• **WORK TO BE COMPLETED**:
Nothing may be added, dropped, or altered; restate the listing word for word.
--------
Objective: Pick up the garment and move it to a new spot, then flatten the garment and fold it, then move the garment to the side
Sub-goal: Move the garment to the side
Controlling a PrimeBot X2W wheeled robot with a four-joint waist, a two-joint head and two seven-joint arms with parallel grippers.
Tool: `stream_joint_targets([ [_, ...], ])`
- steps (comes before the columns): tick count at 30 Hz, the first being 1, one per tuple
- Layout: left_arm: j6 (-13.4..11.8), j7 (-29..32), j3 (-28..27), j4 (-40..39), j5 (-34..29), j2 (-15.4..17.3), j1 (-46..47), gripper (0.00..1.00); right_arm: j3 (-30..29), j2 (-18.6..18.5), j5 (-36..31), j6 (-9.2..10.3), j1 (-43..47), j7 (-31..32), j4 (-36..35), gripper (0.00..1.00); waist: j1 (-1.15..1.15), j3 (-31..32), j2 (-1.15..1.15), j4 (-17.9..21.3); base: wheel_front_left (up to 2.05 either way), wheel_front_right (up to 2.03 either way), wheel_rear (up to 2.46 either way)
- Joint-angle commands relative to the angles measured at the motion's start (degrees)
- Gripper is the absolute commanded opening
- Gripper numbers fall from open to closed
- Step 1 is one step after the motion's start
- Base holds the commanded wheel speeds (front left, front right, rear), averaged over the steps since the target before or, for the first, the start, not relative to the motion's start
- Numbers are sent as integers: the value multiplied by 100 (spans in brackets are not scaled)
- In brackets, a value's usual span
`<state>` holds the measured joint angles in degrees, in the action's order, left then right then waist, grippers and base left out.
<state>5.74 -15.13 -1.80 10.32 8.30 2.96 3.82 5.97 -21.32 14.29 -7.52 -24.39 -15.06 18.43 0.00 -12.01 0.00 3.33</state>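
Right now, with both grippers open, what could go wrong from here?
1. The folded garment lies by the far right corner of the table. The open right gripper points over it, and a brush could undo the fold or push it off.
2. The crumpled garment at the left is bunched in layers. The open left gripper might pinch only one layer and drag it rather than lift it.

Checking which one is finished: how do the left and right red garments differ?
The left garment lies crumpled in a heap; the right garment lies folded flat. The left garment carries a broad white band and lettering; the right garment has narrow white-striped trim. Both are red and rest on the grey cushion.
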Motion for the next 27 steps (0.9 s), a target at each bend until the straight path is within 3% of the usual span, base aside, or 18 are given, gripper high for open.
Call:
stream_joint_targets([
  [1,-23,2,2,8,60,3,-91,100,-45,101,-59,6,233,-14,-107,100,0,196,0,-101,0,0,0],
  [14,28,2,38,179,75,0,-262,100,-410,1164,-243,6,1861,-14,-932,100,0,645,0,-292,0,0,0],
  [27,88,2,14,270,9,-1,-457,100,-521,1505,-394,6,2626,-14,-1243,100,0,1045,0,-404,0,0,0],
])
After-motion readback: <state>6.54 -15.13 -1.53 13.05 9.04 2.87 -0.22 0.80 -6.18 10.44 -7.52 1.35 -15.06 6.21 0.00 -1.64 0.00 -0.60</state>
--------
• **TASK RESULT**:
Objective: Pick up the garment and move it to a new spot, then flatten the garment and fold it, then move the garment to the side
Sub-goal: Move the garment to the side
Controlling a PrimeBot X2W wheeled robot with a four-joint waist, a two-joint head and two seven-joint arms with parallel grippers.
Tool: `stream_joint_targets([ [_, ...], ])`
- steps (comes before the columns): tick count at 30 Hz, the first being 1, one per tuple
- Layout: left_arm: j6 (-13.4..11.8), j7 (-29..32), j3 (-28..27), j4 (-40..39), j5 (-34..29), j2 (-15.4..17.3), j1 (-46..47), gripper (0.00..1.00); right_arm: j3 (-30..29), j2 (-18.6..18.5), j5 (-36..31), j6 (-9.2..10.3), j1 (-43..47), j7 (-31..32), j4 (-36..35), gripper (0.00..1.00); waist: j1 (-1.15..1.15), j3 (-31..32), j2 (-1.15..1.15), j4 (-17.9..21.3); base: wheel_front_left (up to 2.05 either way), wheel_front_right (up to 2.03 either way), wheel_rear (up to 2.46 either way)
- Joint-angle commands relative to the angles measured at the motion's start (degrees)
- Gripper is the absolute commanded opening
- Gripper numbers fall from open to closed
- Step 1 is one step after the motion's start
- Base holds the commanded wheel speeds (front left, front right, rear), averaged over the steps since the target before or, for the first, the start, not relative to the motion's start
- Numbers are sent as integers: the value multiplied by 100 (spans in brackets are not scaled)
- In brackets, a value's usual span
`<state>` holds the measured joint angles in degrees, in the action's order, left then right then waist, grippers and base left out.
<state>5.74 -15.13 -1.80 10.32 8.30 2.96 3.82 5.97 -21.32 14.29 -7.52 -24.39 -15.06 18.43 0.00 -12.01 0.00 3.33</state>
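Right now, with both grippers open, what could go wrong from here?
1. The folded garment lies by the far right corner of the table. The open right gripper points over it, and a brush could undo the fold or push it off.
2. The crumpled garment at the left is bunched in layers. The open left gripper might pinch only one layer and drag it rather than lift it.

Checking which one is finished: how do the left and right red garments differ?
The left garment lies crumpled in a heap; the right garment lies folded flat. The left garment carries a broad white band and lettering; the right garment has narrow white-striped trim. Both are red and rest on the grey cushion.
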Motion for the next 27 steps (0.9 s), a target at each bend until the straight path is within 3% of the usual span, base aside, or 18 are given, gripper high for open.
Call:
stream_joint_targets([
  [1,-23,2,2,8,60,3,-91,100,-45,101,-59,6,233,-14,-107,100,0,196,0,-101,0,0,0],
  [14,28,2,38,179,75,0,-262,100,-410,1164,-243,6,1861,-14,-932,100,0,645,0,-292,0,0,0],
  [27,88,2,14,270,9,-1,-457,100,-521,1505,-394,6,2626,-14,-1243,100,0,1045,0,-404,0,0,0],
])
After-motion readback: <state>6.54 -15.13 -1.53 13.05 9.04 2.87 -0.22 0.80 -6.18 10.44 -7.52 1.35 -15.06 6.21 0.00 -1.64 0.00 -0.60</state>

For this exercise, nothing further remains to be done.